Результаты этого совещания — введение естествознания в круг гимназического преподавания и ограничение тирании древних языков95.

В этой работе он, помнится, находился в живом контакте с теперешним академиком, Алексеем Петровичем Павловым, Умовым и рядом других профессоров физико-математического факультета.

Всегда резко отрицательно относился он к духу тогдашней Академии наук, резко высказывался против нее; и чуть не отказался принять телеграмму, извещавшую об избрании в члены-корреспонденты; он был член Чешской и еще какой-то другой заграничной Академии наук;96 и — не был, как и Менделеев, русским академиком; более того: он гордился, что он — не академик.

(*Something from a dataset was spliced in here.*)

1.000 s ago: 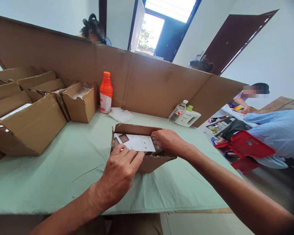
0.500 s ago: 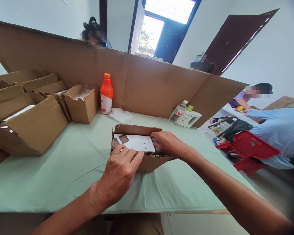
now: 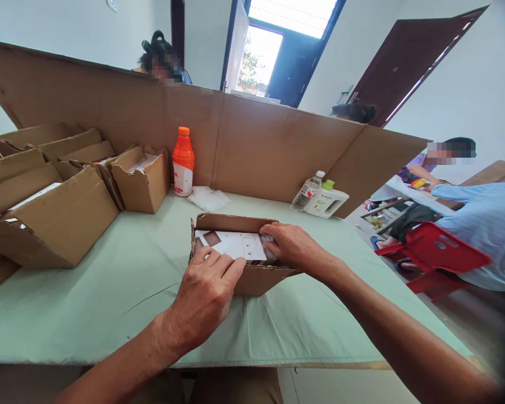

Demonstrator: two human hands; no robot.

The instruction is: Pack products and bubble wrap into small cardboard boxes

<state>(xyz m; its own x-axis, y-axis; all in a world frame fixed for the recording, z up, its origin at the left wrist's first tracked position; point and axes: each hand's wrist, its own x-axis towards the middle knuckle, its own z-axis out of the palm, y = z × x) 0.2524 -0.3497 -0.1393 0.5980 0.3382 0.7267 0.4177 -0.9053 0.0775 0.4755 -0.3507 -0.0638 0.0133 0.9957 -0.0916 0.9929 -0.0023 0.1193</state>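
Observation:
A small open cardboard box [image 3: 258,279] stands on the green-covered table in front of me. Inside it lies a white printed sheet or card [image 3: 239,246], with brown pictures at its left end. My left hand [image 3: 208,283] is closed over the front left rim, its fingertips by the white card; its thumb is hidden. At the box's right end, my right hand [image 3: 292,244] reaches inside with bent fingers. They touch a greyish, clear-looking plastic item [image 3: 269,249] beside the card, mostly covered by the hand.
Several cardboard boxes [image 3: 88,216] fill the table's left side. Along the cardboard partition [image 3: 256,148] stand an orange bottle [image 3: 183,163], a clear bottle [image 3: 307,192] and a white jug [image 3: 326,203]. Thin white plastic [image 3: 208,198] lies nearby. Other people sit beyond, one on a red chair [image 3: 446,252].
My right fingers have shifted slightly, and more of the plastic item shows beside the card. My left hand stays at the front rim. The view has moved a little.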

Одно время не было ни одного русского университета, в котором бы не профессорствовали ученики отца; и влияние его в математических сферах было очень велико.

Этим влиянием и гордился он; а избранием в Академию — нисколько.

Поэтому избрание в члены-корреспонденты его оскорбило ужасно; запоздалое и никчемное избрание! Он объяснил сдержанность Академии в отношении к себе ролью «сфер» в Академии; «сферы» покашивались на отца в той же мере, в какой иронизировали либеральные гуманисты.

Ни здесь, ни там, — он действовал всегда индивидуально: за свой риск и страх; и когда его выдвигали в университете к ректорству, он — стушевывался; он был «декан» факультета; «деканство» свое считал он пределом расширения своих педагогических функций: урегулировать отношения профессоров друг к другу, не давать в обиду того, загрызаемого этим, налаживать отношения профессуры к студентам, присутствовать на магистерских экзаменах, — здесь он был в своей сфере; и эту сферу свою любил; и его — любили.

Он ходил постоянно обросший думами, открытиями, факультетскими делами и факультетскими профессорами; личной жизни у него не было никакой, начиная с комнаты; не комната, а комнатушка; и когда мать говорила, что у всякого профессора есть приличный кабинет, а у него — нечто вполне недопустимое для профессора, он досадливо махал руками и спасался бегством в свою комнатушечку, в Диогенову бочку свою, где у него даже не было дивана, а постелька, заставленная математическими шкафами; лежа в этом «зашкафнике», он вычислял все свободные от дел минуты.

Уже пятилетним я удивлялся ему; критику нашего быта я не переносил на него; он быта не критиковал; он давно отказался от какого бы ни было быта, кроме быта идей и цифр.

Хороши были мои дяди и Танеев в словесной критике; но лучше их был отец с его отказом от всего личного, проведенным до конца, и — без всякой позы.

Я, пятилетний, смотрел на него в иные минуты почти с суеверным почтением.

Глава третья

Боренька

1. Первые месяцы

В предыдущей главе зарисовал я обстание, в которое вылезал; постараюсь вкратце зарисовать, откуда я вылезал.

Я вылез из детской — в квартиру; и находил в ней среду; между нашей квартирой, Арбатом, Москвою, тогдашней Россией и детскою комнаткой был мне рубеж, потому что квартира уже — круг квартир, подчиненных единому правилу; можно сказать, что мое восприятье квартиры в младенческих годах двойное какое-то.

Квартира сначала разломана мне; собственно: знаю я детскую комнату; в ней все знакомо, не страшно; она-то есть дом; то же, что за стеною, уже не есть дом, потому что гостиная с окнами в мир, на Арбат, — то же самое, что этот мир, иль Арбат, из которого к нам появляются с правилами то один, то другая; и с этими полуизвестными личностями тесно связаны папа и мама, а мне эти личности часто вполне неизвестны, весьма подозрительны; в детской — иное, свое; и в моем представлении детская — внутренний мир, а гостиная — внешний, почти что Арбат; между ними отчетлив рубеж — коридор, из передней ведущий как раз мимо детской; в коридор выходили двери «парадных» комнат; гостиная, отделенная коридором, была против детской.